One of the reasons I know the Mail is a horrible paper, and a horrible place to work, with horrible values, is because people who work there tell me. I keep urging them to leave, to understand that public resignation and explanation of their private disgust might make them feel better – and open up new doors. To which they say variants on the theme of – all very well for you to talk what with book deals, and lucrative speaking gigs, and plenty of job offers to refuse because you have a nice life: to which I reply ‘fair enough, but I promise you you’ll feel better…’

Anyway, as I continue to draw attention to the poisoning of public and media life via the Dacre Mail, and its very successful online version, not least via the two Lectures I did at Cambridge last week here and here , out of the blue came a piece from someone who works at Mailonline, who proposed the headline Most MailOnline staff, like me, are gimps

With thanks for the article, the payslips and internal emails proving you are who you say you are, and confirmation of what a vile news factory it has become, here is your piece … I still think you should resign. But if you have to stay, do feel free to update me from time to time …

“An esteemed broadsheet editor used to get me to clean out his ashtray for the minimum wage – my ‘glory days’. I drank with the best of them but it soon became clear that if I wasn’t of blue blood, I was going nowhere. I watched on as all the other ‘Ashtray Assistants’ become heads of departments or section editors. I, on the other hand, left to go travelling. I kept it to myself when I ended up on the dole just six weeks after resigning. Times got tough and after a year-long period of unemployment I had to downgrade even further to the last-chance saloon of journalistic integrity – MailOnline.

Initially I was grateful, even proud. I was back in the game and, at 110 pounds for a nine hour shift, on more than I was before. Then came the training day. This was something of a misnomer as it didn’t involve any training at all. Instead I was thrown in the deep end which entailed a whole morning spent on a quest for where one can buy a celebrity’s thong. The pictures I was given to go off were pap shots of said witless celebrity in a drunken, uncompromising slump. I was told that an unpaid intern would usually do this sort of thing. So much for my ten years experience. I didn’t come near an ashtray and when I asked to go for a cigarette break myself, they said ‘No!’

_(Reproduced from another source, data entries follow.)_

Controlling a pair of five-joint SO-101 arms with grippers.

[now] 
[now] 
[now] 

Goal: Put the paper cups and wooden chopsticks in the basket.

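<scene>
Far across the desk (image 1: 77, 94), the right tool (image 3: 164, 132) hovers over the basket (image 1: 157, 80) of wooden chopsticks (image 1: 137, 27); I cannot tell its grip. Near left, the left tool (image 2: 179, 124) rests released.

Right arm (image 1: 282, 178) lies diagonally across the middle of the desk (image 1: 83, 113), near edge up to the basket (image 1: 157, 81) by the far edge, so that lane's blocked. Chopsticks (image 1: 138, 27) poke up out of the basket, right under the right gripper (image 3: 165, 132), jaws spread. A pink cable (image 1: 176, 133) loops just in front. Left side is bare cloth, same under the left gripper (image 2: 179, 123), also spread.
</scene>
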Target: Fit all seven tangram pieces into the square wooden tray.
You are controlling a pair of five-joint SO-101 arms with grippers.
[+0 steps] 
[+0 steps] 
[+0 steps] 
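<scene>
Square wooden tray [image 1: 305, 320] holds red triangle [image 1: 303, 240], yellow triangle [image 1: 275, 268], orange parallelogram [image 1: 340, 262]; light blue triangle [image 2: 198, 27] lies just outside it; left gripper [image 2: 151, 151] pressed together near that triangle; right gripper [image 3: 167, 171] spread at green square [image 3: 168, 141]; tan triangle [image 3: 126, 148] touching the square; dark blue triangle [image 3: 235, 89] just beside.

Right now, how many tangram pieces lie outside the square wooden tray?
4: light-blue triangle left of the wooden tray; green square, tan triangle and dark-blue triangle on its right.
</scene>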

I was made to work so hard that I nearly shit myself. Really. They didn’t even have the time or courtesy to show me where the toilet was. Nor the kettle. Nor the fire exit. There was no desk to call my own. On one occasion an under pressure hack returned to find me sat in ‘her place’ and glared at me with laser-beams of disdain. The goal of this ‘hot-desking’ policy was, I am sure, to engage the staff in a Hobbesian battle of all-against-all – a contest where only the strong and sharp-of-elbow would survive and those who failed would forever be consigned to stand around like a lemon. And believe you me, I wasn’t the only casual staff standing around looking dejected.

But I don’t hate my editors. I feel really sorry for them. I watch on as they meltdown on a regular basis. It’s genuinely fascinating. I think it’s ironic too. One of the things the Mail really hates is benefit claimants. And yet the Mystic Meg in me can see what’s coming. The only place to go when the Mail don’t do statutory sick pay (at least in my case) is Employment Support Allowance. Unless of course they’re toffs; which a lot of them are.

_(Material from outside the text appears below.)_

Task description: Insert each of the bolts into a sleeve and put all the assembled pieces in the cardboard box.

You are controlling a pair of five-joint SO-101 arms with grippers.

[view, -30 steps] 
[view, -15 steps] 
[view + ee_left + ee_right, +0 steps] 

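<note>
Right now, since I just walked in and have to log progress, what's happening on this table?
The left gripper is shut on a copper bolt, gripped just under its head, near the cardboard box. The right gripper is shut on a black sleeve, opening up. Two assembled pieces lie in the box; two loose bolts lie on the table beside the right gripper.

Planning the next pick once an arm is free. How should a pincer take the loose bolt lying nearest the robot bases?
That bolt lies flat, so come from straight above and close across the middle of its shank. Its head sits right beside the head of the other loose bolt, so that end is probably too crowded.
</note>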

I’m familiar with journalists at the MailOnline venting their frustration in emails. ‘I despair!’ they type, before parking their social conscience at the door and drafting another article on the state of ‘broken Britain’. Then there are the readers – and here I despair too. MailOnline is the biggest newspaper website in the world. It’s also an echo chamber for racism, sexism… quite a few ‘isms’ actually. The Mail seem to have a monopoly on certain ‘isms’ though not, as one might expect, ‘feminism’ or ‘trade unionism’.

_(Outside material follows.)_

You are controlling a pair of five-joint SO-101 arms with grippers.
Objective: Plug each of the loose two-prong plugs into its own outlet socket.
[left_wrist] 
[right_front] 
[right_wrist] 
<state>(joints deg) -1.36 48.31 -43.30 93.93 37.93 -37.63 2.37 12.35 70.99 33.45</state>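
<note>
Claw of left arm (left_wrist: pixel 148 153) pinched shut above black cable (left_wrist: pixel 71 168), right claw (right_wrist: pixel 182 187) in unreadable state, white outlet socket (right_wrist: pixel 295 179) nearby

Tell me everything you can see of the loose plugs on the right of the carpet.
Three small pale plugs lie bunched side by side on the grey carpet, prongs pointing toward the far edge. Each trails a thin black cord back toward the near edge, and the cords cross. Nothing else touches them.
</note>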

The Mail also have a near monopoly on Muslim-themed articles. Like everyone else, I play my small role in the publication of these stories. So you’ll probably be horrified to learn that I don’t even know the difference between a niqab and a burqa. In the same breath, I have often fantasised about turning up to the Kensington offices dressed in full Muslim dress. Yes. Me. A white, middle-class woman. Once I’d arrived I’d then throw myself at Martin Clarke, the MailOnline publisher, just to behold his reaction. A useless social experiment I think you’ll agree. But I’ve got to try and stay creative somehow.

To give them credit, the readers are creative too, in a criminal mastermind type way. The comments section of the website really ought to have a direct line to the hate-crime unit at Scotland Yard. It is essentially a magnet to those for whom the milk of human kindness has long since soured and turned into a pro-vitriolic yoghurt. Avid Mail-watchers will reel in horror at the stuff that gets published in the ‘comments’ section. If you imagine the sort of statements that Julius Streicher may have considered a bit too extreme to feature in Der Stürmer, you’ll get a picture of what gets axed by the moderators.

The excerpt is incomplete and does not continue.